Work order
Only the text is wanted; write out each record below exactly and exclude all pictures.

[[ Data for review open ]]

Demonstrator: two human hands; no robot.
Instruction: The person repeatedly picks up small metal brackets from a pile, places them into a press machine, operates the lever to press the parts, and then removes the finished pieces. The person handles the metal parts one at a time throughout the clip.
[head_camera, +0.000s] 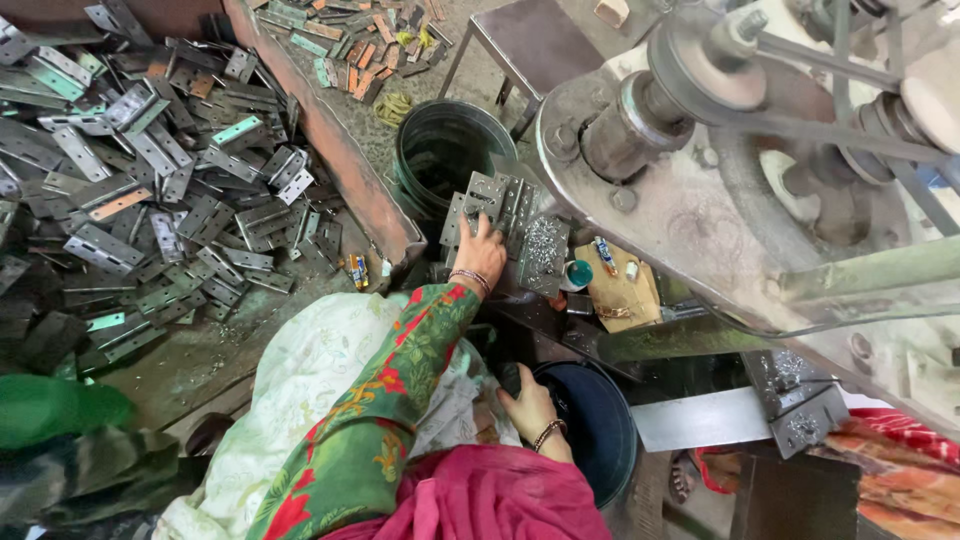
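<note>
The person's left hand (481, 250) reaches far forward from a green flowered sleeve (385, 400) and rests on a small stack of grey metal hinges (497, 205) that lies on the bench (640, 345) of the machine. Its fingers (472, 217) curl over the near edge of the top hinge, gripping it. The stack sits just right of a dark green bucket (440, 150) and just left of a hinge plate dusted with metal shavings (543, 252).

The right hand (530, 408) lies much nearer, low at the rim of a dark blue bucket (600, 425). Its fingers point down into the shadow beside the rim; I cannot tell whether they hold anything. A bangle circles each wrist.

To the left, a wide heap of loose hinges (150, 180) spreads behind a rusty board (330, 140) that runs far to near. More small metal pieces, some orange, lie scattered on the floor beyond it. On the right stands the big press (720, 200) with its pulley wheel and belt. A brown scrap of card (620, 295) with a few small items lies near the shavings, a teal cap (577, 273) just beside it. A pink cloth (480, 500) covers the person's lap.
</note>
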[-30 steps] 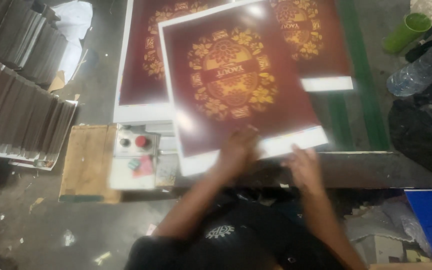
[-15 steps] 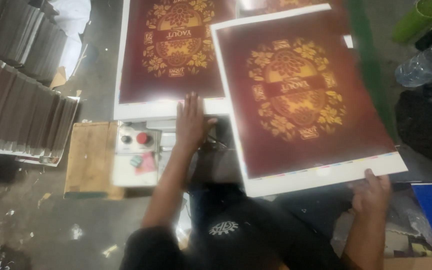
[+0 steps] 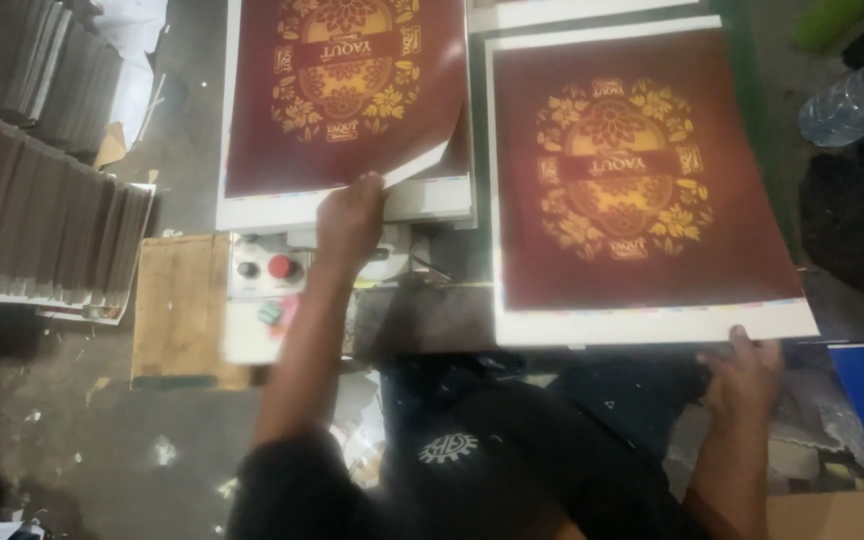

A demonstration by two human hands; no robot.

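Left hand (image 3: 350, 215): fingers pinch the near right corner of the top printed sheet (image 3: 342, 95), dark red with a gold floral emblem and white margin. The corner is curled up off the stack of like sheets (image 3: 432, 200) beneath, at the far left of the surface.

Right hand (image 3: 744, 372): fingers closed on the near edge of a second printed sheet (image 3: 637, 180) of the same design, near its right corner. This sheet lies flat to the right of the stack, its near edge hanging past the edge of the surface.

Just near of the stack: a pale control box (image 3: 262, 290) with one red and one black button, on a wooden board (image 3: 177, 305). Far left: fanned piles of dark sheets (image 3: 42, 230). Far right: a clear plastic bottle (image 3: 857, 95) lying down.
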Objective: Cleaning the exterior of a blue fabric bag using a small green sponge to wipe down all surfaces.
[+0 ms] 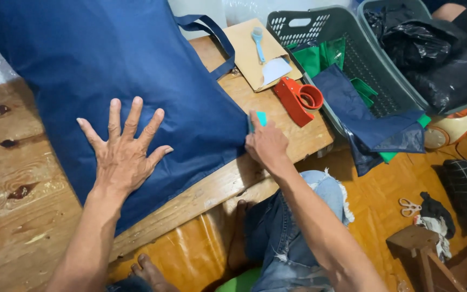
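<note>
left hand [122,154] flat, fingers spread, palm down on big navy fabric bag [109,70], pressing it to the wooden table [6,178]; right hand [266,141] closed, pinching the bag's right edge along with a small teal flat piece [260,118], can't tell what that piece is

bag: matte woven-looking cloth, lies flat over most of the tabletop, lower corner reaching the table's front edge, strap handle [214,32] looped at top right

table: rough planks, knots and dark stains, glossy worn patches

just right of the right hand: red plastic tape dispenser [298,99] on the table edge, ring-shaped core. Behind it a brown cardboard envelope [247,51] with a light blue plastic tool [258,40] and a white slip on top

beyond the table: grey perforated plastic basket [298,24] with green and navy fabric pieces, navy one draped over its rim. Second basket [406,6] holds black glossy plastic bags [433,51]

floor: orange parquet, scissors [409,206] lying near a small wooden stool [420,249]
</note>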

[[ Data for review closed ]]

Solution
Demonstrator: two human hands; no robot.
Instruction: The person repeatedly picks up small metal brackets from a pile, places them into a press machine, operates the lever to press the parts, and then removes the finished pieces. The person handles the metal parts one at a time throughout the clip.
[head_camera, +0.000s] 
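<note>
The person's left hand (481, 250) reaches far forward from a green flowered sleeve (385, 400) and rests on a small stack of grey metal hinges (497, 205) that lies on the bench (640, 345) of the machine. Its fingers (472, 217) curl over the near edge of the top hinge, gripping it. The stack sits just right of a dark green bucket (440, 150) and just left of a hinge plate dusted with metal shavings (543, 252).

The right hand (530, 408) lies much nearer, low at the rim of a dark blue bucket (600, 425). Its fingers point down into the shadow beside the rim; I cannot tell whether they hold anything. A bangle circles each wrist.

To the left, a wide heap of loose hinges (150, 180) spreads behind a rusty board (330, 140) that runs far to near. More small metal pieces, some orange, lie scattered on the floor beyond it. On the right stands the big press (720, 200) with its pulley wheel and belt. A brown scrap of card (620, 295) with a few small items lies near the shavings, a teal cap (577, 273) just beside it. A pink cloth (480, 500) covers the person's lap.
</note>
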[-30 steps] 
[-15 steps] 
[+0 steps] 

A demonstration by two human hands; no robot.

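Left hand (image 3: 350, 215): fingers pinch the near right corner of the top printed sheet (image 3: 342, 95), dark red with a gold floral emblem and white margin. The corner is curled up off the stack of like sheets (image 3: 432, 200) beneath, at the far left of the surface.

Right hand (image 3: 744, 372): fingers closed on the near edge of a second printed sheet (image 3: 637, 180) of the same design, near its right corner. This sheet lies flat to the right of the stack, its near edge hanging past the edge of the surface.

Just near of the stack: a pale control box (image 3: 262, 290) with one red and one black button, on a wooden board (image 3: 177, 305). Far left: fanned piles of dark sheets (image 3: 42, 230). Far right: a clear plastic bottle (image 3: 857, 95) lying down.
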Objective: Cleaning the exterior of a blue fabric bag using a small green sponge to wipe down all surfaces.
[+0 ms] 
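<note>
left hand [122,154] flat, fingers spread, palm down on big navy fabric bag [109,70], pressing it to the wooden table [6,178]; right hand [266,141] closed, pinching the bag's right edge along with a small teal flat piece [260,118], can't tell what that piece is

bag: matte woven-looking cloth, lies flat over most of the tabletop, lower corner reaching the table's front edge, strap handle [214,32] looped at top right

table: rough planks, knots and dark stains, glossy worn patches

just right of the right hand: red plastic tape dispenser [298,99] on the table edge, ring-shaped core. Behind it a brown cardboard envelope [247,51] with a light blue plastic tool [258,40] and a white slip on top

beyond the table: grey perforated plastic basket [298,24] with green and navy fabric pieces, navy one draped over its rim. Second basket [406,6] holds black glossy plastic bags [433,51]

floor: orange parquet, scissors [409,206] lying near a small wooden stool [420,249]
</note>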

This exercise has been worked through to completion.